## Exercise brief
Give back only the lines in the records below from the one with "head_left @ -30" to the one with "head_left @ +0", both inclusive, word for word.

____

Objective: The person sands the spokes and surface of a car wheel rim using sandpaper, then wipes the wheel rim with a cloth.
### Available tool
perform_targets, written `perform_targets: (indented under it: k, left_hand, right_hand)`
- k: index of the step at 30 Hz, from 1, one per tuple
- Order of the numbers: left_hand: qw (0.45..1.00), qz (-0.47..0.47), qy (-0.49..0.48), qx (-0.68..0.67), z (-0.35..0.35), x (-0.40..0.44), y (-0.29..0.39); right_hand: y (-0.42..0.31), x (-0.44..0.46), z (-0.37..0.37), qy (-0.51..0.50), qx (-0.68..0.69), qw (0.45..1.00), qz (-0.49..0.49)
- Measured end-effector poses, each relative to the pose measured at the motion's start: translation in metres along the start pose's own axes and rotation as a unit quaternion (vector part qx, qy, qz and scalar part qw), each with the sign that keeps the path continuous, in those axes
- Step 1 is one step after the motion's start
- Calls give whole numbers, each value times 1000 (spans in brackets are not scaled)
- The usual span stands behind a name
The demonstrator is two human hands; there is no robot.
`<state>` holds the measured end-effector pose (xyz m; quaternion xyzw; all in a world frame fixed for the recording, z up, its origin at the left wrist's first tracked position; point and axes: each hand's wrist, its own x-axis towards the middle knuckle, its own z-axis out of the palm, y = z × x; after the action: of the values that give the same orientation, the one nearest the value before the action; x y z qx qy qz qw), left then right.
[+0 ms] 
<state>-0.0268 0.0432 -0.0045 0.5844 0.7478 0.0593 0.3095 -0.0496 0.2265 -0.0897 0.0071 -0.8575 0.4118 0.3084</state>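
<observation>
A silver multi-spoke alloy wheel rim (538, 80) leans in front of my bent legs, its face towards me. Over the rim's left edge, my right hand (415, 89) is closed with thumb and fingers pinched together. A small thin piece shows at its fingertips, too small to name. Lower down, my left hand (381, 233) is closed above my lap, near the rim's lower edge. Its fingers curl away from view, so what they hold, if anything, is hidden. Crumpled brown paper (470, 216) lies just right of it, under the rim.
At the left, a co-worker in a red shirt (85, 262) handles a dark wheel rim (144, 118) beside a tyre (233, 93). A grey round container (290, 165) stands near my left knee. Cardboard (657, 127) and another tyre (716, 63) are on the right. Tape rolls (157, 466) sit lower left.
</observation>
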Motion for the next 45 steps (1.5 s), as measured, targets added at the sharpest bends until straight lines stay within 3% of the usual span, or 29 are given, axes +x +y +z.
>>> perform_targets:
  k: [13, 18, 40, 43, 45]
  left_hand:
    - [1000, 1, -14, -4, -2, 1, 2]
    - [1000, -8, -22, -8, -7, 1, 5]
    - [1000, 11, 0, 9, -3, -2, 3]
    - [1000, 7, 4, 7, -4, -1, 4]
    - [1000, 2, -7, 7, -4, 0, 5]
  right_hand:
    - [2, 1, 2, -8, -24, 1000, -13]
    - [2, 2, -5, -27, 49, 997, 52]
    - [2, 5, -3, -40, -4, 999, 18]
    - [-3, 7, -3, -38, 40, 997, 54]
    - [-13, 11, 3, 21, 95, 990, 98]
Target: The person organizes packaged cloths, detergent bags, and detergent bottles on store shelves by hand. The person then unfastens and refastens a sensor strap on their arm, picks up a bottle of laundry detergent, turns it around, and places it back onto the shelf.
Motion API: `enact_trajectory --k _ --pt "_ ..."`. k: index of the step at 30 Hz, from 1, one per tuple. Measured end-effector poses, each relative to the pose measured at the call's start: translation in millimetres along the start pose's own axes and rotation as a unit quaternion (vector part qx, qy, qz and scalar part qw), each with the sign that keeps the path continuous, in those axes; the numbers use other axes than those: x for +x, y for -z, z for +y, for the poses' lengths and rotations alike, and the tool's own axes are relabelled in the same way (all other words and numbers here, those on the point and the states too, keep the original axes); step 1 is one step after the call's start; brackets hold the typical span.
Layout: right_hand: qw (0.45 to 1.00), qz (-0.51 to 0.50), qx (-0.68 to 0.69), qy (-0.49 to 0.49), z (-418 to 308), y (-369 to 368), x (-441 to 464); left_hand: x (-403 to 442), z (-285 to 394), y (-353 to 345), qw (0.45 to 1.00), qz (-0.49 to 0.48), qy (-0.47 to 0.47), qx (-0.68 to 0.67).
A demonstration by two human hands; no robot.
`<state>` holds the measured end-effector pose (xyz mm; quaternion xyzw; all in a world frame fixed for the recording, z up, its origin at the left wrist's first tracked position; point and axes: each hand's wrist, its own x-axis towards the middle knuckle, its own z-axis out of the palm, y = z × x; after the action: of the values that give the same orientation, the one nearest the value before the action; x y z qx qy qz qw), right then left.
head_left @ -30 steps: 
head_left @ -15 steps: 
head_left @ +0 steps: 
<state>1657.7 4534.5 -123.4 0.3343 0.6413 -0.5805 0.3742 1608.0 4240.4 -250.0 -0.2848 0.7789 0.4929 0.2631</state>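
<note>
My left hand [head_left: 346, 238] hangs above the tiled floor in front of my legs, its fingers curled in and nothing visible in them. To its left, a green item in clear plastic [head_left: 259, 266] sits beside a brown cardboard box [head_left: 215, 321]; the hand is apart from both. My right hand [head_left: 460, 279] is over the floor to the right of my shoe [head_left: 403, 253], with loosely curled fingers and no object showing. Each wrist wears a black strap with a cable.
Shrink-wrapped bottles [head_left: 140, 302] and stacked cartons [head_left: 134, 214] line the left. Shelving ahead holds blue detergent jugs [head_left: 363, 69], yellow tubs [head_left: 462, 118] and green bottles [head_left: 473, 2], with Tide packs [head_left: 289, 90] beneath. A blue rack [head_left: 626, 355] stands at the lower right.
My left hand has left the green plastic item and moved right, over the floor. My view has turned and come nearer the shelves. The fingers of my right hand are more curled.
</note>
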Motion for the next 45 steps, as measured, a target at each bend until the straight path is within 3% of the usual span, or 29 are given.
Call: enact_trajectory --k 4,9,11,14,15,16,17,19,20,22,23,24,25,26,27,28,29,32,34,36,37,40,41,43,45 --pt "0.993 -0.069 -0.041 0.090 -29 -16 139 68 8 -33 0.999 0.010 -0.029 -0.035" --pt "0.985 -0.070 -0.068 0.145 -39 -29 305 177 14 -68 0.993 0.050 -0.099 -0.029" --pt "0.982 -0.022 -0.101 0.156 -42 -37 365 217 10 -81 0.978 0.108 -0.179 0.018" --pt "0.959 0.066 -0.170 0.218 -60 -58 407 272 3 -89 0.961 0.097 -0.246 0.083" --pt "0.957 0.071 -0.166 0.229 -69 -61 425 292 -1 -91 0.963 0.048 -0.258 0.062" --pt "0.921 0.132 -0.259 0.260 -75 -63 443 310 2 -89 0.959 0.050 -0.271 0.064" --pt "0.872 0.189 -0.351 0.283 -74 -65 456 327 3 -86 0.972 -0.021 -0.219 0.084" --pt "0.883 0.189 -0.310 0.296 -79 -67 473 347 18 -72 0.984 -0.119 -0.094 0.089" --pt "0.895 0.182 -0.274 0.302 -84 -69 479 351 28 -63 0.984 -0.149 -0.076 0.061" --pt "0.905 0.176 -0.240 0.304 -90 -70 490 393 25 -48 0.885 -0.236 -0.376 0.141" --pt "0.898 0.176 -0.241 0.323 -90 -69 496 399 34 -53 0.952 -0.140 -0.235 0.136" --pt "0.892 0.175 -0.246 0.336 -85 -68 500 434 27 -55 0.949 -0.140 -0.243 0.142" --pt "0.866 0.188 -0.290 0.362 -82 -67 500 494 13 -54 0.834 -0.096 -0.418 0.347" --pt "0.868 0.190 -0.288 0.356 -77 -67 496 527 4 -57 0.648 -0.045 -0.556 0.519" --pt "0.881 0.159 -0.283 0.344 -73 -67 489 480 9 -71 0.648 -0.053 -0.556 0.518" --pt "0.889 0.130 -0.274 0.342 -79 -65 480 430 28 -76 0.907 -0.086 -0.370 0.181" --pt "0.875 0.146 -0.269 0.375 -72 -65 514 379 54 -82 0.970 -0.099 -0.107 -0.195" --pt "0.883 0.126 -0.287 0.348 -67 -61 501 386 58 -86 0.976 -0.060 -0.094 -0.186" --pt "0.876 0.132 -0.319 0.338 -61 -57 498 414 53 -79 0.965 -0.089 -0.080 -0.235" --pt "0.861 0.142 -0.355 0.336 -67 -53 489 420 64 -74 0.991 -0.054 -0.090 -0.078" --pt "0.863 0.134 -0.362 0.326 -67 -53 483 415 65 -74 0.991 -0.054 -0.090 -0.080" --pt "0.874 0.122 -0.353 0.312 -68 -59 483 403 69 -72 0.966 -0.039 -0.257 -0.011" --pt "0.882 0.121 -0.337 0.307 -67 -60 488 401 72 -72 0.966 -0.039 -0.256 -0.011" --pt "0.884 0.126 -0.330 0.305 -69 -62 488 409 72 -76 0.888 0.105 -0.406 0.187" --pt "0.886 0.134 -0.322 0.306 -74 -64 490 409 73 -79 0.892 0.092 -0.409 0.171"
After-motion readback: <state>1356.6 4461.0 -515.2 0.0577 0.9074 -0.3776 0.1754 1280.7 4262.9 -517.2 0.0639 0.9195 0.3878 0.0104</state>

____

## Answer for this exercise
head_left @ -30 steps: 
head_left @ -15 steps: 
head_left @ +0 steps: 

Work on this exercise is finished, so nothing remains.